FORUM: How do forums like this serve to facilitate resolution on flashpoints around the region, particularly ones like the South China Sea?

SWIFT: It’s so easy to judge because it’s so hard to understand. The reason that we judge is because to understand, there’s a necessity to invest in time in a relationship. This is my fourth visit to Bangladesh. I was struck by the number of young officers who came up to me and had some remembrance, recollection of my previous visits. Forums like this take what is a specific example in any given country and expand it beyond just the region. Spain was here, the U.K. was here, Germany was here, in addition to South Africa, Middle East nations, Asian nations, Pacific nations. It was a detailed, in-depth discussion about the challenges that the Indian Ocean region faces. What struck me is the commonality of those challenges that expand both to the east of the Indian Ocean region and to the west of the Indian Ocean region. Several mentioned the stability of the Indian Ocean, which I think has been attributed largely to forums such as IONS and a concern to not let the instability that exists in both the East and to the West creep into the Indian Ocean. I wouldn’t say that this is a common view, but it’s not an uncommon view. It comes up often.

Having an inclusive forum like this brings individuals together with different experiences. The European experience — what they’re going through right now — is very different than the Pacific experience in the context of the details. But broadly and strategically, the similarities are really quite amazing. It’s those similarities that bring those ideas into an IONS-type forum so that you can be more predictive and be more focused on what may be occurring in the near term. Take those best practices in so you’re better prepared first to prevent that type of instability from occurring, but if it does occur, to restabilize the situation.

FORUM: What is PACFLT currently doing to address maritime security?

SWIFT: Participating in forums like this. Encouraging forums like this. I think it’s instructive when you look at IONS — 35 nations represented here. The level that IONS has raised itself to has brought it into much closer parity with other forums such as WPNS [Western Pacific Naval Symposium]. You’ve got the Shangri-La Dialogue, you’ve got the Australian Sea Power Symposium. You’ve got multiple forums that look at similar issues but in different geographic contexts. Pacific Fleet participating in those forums, as well as in IONS, helps increase those insights with allies, partners and friends. The actionable pieces are exercises like CARAT [Cooperation Afloat Readiness and Training], SEACAT [Southeast Asia Cooperation and Training], Malabar, the RIMPAC [Rim of the Pacific] exercise. I think [these] are all indications of the growing view of working together in a consensus way is the best way forward to resolve differences. I mentioned, often, while we have much more in common and in collaboration in the region, there are areas where we have competition. And it’s those areas of competition that we spend most of our time focusing. The forums that I’ve mentioned, the exercises that I’ve mentioned, enable you to focus on those areas of competition and make sure you get that deeper understanding so we don’t become unhealthy friendships. It’s the idea that you can criticize an idea without criticizing an individual. Have a dialogue about what is the intent. Break through some of that uncertainty that comes from a lack of transparency, a lack of clarity of what the intent is.

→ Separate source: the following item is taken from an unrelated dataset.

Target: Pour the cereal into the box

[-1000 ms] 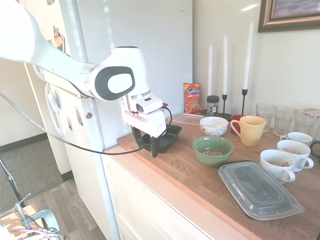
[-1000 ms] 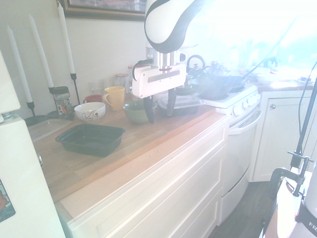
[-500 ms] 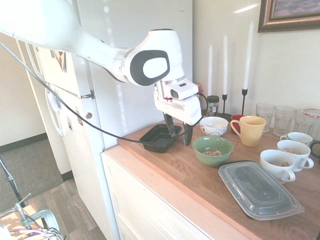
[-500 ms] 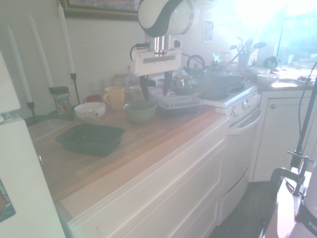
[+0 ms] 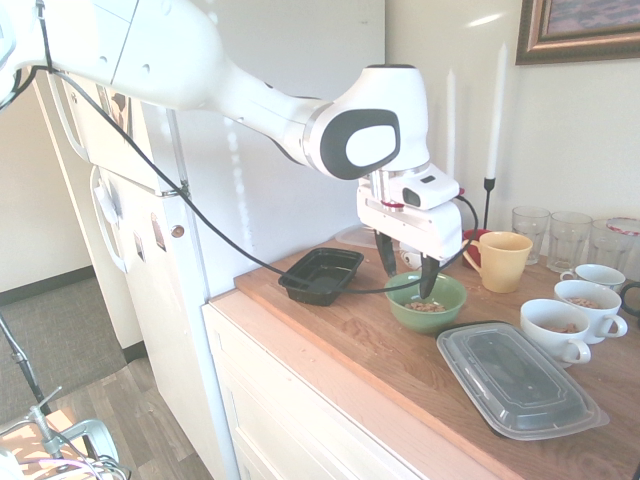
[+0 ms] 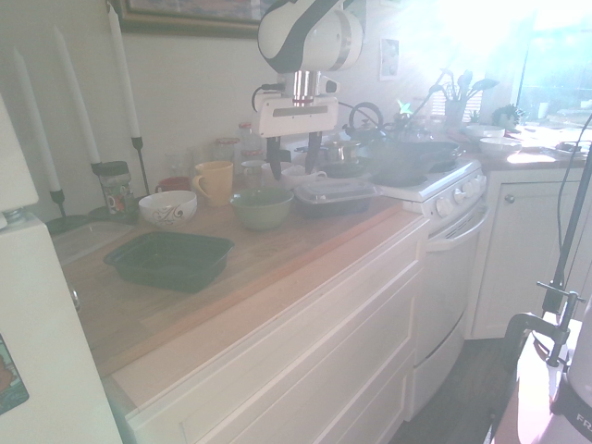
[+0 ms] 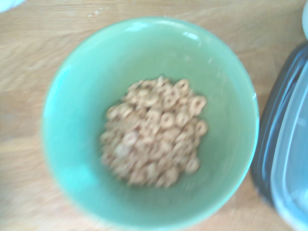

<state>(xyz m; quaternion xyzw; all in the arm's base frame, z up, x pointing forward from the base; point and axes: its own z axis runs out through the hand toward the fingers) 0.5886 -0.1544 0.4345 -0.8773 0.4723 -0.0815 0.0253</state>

Adm. Scott H. Swift, left, and Rear Adm. Mark C. Montgomery confer during a leaders planning conference.

Adm. Scott H. Swift, left, and Rear Adm. Mark C. Montgomery confer during a leaders planning conference.

FORUM: Modernization of forces seems to be a theme of several countries around the Indo-Asia-Pacific region. What is the U.S. doing to assist in those efforts?

SWIFT: There’s multiple venues of assistance. We provide technical assistance. I’ll give an example right here in Bangladesh. We just transferred the ex-U.S. Coast Guard Cutter Rush to the Bangladesh Navy — the second one, I think, that they’ve received. They’re interested in a third one. That they’re interested in a third one is reflective of the value of that program. We’ve done the same for other countries in the Pacific region. The Philippines have profited from that as well. There was a challenge with the engineering system that’s in that ship. That’s one that Bangladesh may not be familiar with, that’s not been a part of their inventory. Instead of that being a challenge, we turned it into an opportunity. We brought a gas turbine technician from the U.S. Navy to Bangladesh to work with them to understand how best to maintain and sustain that gas turbine system. In fact, the young commander that’s in charge of that system was the commander of one of the Bangladesh ships that I had visited. He was now quite proud that he was responsible for the incorporation of the ex-U.S. Coast Guard Cutter Rush into the Bangladesh Navy. I was aware of what we had done to assist them with a deeper understanding of the gas turbine system. He called it out, saying that was another example of our strengthening relationship. Those are just a couple of examples. We have a series of exercises, and we always seek the insights and concerns of whatever country we’re teaming with. In this case, Bangladesh. Where do they think that they need the most help? We’re happy to focus our exercises into those areas, so there’s a tangible advancement in their capability and capacity and the ability to sustain their own force.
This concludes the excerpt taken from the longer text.